As sung by Erica Quitzow:

Even with nothing more than a fleeting awareness of Perry, I was drawn to Bloom's song. It has a chorus that presents love and relationships as analogous to a subscription, something into which we buy. And once we've grown tired of our paramour — that's right! — we cancel the subscription. There is, of course, the other subtext that each person, like a magazine, comes with a set of issues. Lastly, and this might be more of a stretch, but for someone like Perry, who's ostensibly dealing with the press and tabloids, perhaps the song is also a statement about no longer caring what's being said about her. Ta da! Clever and multi-layered, but not too complicated.

I don't know if I would be as generous to "Cancel My Subscription" if Bloom hadn't qualified it as being written for Perry. But should there be different standards for Top 40 songs, for ones that aim for universal popularity and thus risk a concomitant banality? Maybe these different standards for pop songs allow listeners to expand — albeit momentarily — their musical tastes without having the detour permanently mar their record as fans of more "legitimate" genres. By deeming pop music a "guilty pleasure," the enjoyment seems as ephemeral as an after-dinner sorbet. Come to think of it, deviating briefly into Top 40 is more akin to stopping at Taco Bell on the way home from a fancy meal wherein you didn't get enough to eat.

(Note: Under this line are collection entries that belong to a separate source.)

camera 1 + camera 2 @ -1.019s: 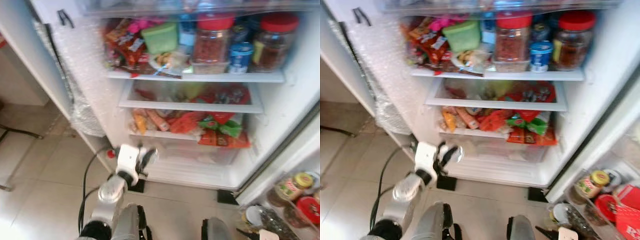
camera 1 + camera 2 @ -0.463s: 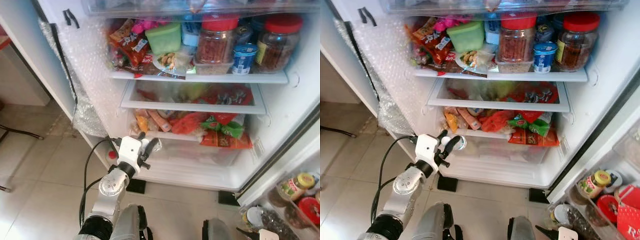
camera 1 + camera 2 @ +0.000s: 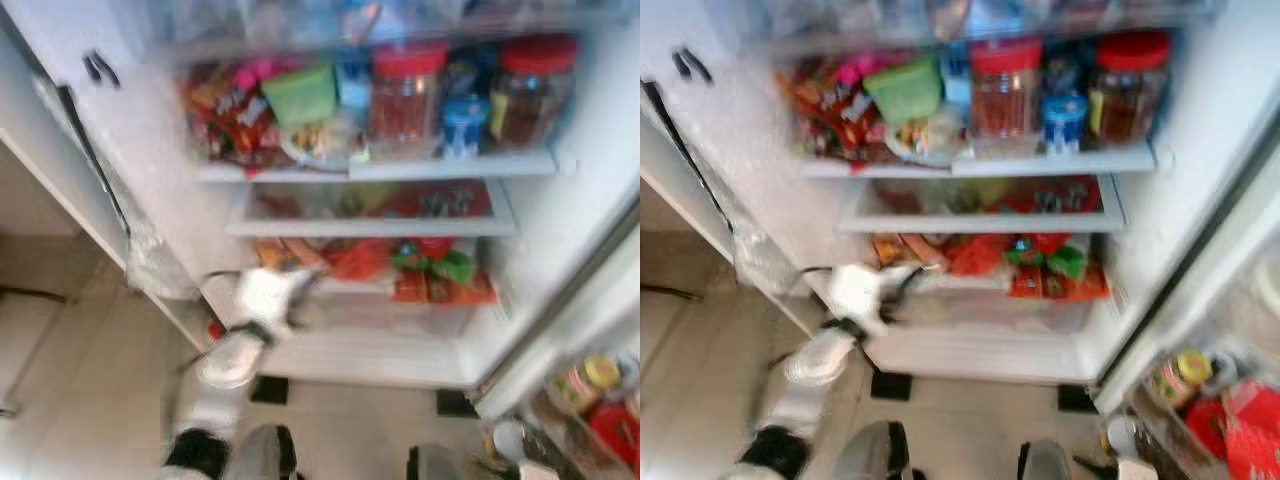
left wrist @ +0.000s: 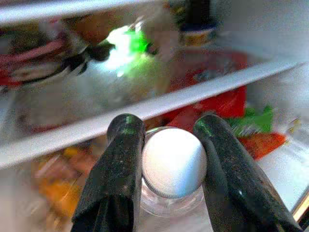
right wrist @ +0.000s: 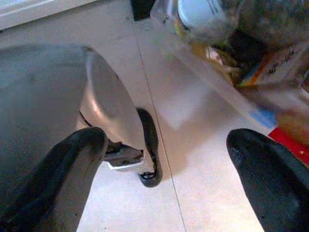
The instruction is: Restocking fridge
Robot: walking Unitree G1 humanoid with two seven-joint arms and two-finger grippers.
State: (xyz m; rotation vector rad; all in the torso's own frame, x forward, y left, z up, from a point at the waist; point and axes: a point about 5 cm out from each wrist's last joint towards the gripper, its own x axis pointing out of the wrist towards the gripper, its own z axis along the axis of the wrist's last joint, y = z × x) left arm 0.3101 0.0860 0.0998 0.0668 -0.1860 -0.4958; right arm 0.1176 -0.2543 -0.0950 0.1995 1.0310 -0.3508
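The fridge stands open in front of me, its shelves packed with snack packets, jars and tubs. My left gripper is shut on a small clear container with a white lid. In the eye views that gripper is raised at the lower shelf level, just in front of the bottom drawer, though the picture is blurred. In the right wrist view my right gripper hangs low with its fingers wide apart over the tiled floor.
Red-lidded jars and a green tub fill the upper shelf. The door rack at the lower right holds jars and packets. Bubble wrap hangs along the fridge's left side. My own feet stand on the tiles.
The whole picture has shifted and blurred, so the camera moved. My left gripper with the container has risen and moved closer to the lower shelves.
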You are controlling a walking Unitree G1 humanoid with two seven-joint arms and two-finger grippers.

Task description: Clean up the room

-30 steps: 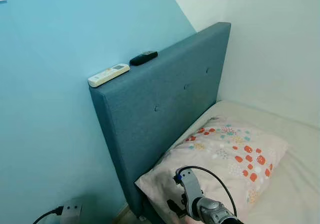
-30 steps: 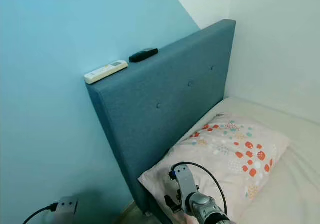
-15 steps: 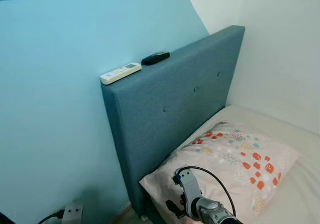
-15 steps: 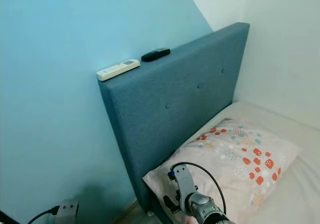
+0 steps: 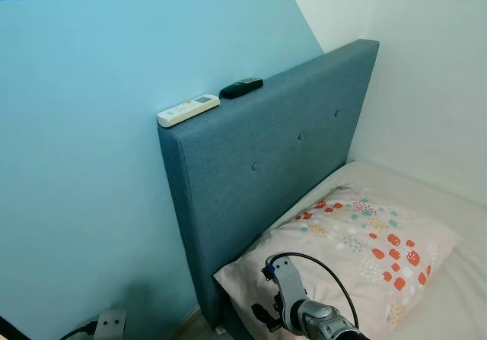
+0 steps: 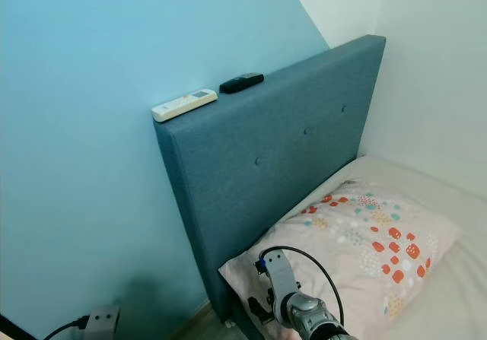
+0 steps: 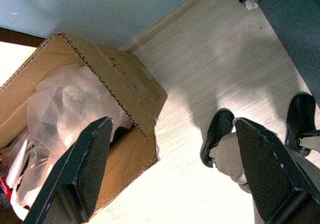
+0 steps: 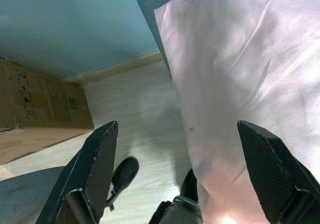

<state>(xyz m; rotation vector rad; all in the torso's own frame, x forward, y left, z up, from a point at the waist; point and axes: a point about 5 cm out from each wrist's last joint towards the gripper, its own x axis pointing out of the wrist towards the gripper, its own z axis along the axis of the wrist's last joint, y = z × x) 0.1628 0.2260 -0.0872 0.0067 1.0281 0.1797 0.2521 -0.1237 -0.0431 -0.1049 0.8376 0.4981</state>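
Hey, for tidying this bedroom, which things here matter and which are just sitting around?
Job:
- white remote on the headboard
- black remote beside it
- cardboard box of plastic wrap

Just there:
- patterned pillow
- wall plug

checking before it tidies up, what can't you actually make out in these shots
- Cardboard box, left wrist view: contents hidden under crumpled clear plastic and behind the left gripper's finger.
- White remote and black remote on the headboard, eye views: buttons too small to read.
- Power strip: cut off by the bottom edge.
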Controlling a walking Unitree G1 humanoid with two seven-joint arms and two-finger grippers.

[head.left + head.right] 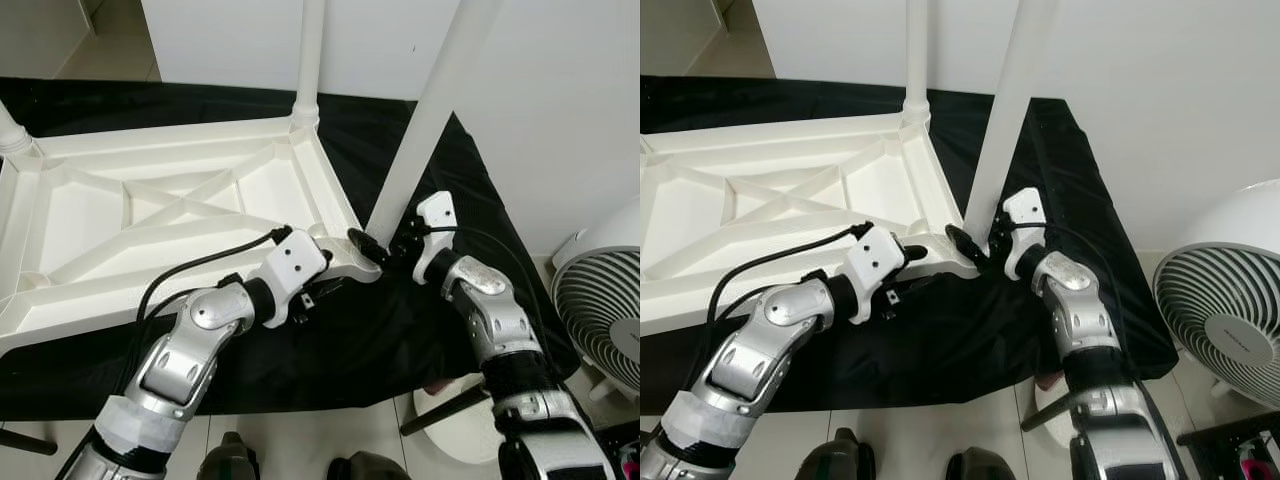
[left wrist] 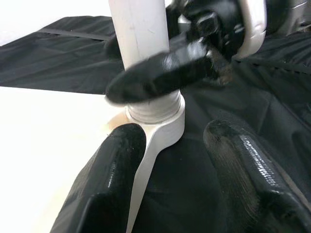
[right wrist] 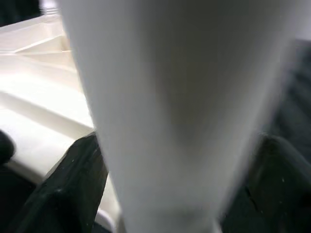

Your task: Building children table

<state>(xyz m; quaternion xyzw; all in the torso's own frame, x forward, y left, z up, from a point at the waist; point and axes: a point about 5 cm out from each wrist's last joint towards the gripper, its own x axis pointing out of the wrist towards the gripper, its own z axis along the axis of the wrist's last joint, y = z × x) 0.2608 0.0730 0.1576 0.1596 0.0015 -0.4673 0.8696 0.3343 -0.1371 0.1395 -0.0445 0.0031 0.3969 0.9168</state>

Of course, in some cases, popularity and legitimate quality do collide. Let's forget about the '60s and '70s for a moment, when what was on the airwaves and what was popular seemed — at least to those of us who weren't there — to be one in the same (though this isn't entirely true, as any AM Gold station can attest). Many of us remember the surreal moments, becoming more common now that records aren't really selling at all, when Nirvana, Franz Ferdinand, Modest Mouse and OutKast had some of the biggest songs in the world. When these artists rub elbows on the charts with Miley Cyrus, is it an anomaly, a crack in the system or merely luck?

Another interesting pop phenomenon comes when a band with little or no Top 40 muscle infiltrates the charts. Like The Flaming Lips' "She Don't Use Jelly," or The Smithereens' "A Girl Like You," or The Clash's "Should I Stay or Should I Go," or "Run-Around" by Blues Traveler (sorry, I know you'll have that harmonica riff in your head all day). I'm not sure if these instances say more about the band's music or the time in which they're writing. I suppose what I find most fascinating about these examples is that they forever change a band's legacy. Some will only know the band by its one hit song, who will believe that OutKast begins and ends with "Hey Ya." And the hit itself becomes a line on which fans gather on either side, divvying themselves up into pre- and post-"Longview" Green Day fans and pre- and post-"Float On" Modest Mouse fans, dividing lines meant to distinguish "true fans" from the much-maligned musical tourists.

Perhaps the trappings of popularity and of one-hit-wonderdom are why we give a wider berth to those whose only aim is to exist in that realm. It's why we judge a Top 40 pop song by one set of standards and all other music by a different set. After all, if we admitted to ourselves that the saccharine sounds were as crucial to our lives as the sour, then we'd have to risk coming down from the high.

How do you judge pop songs? And what are your opinions of the hit songs by artists who don't usually churn out Top 40 hits? Are those songs as good as the artists' other tunes? Better? Worse? Or is it all same?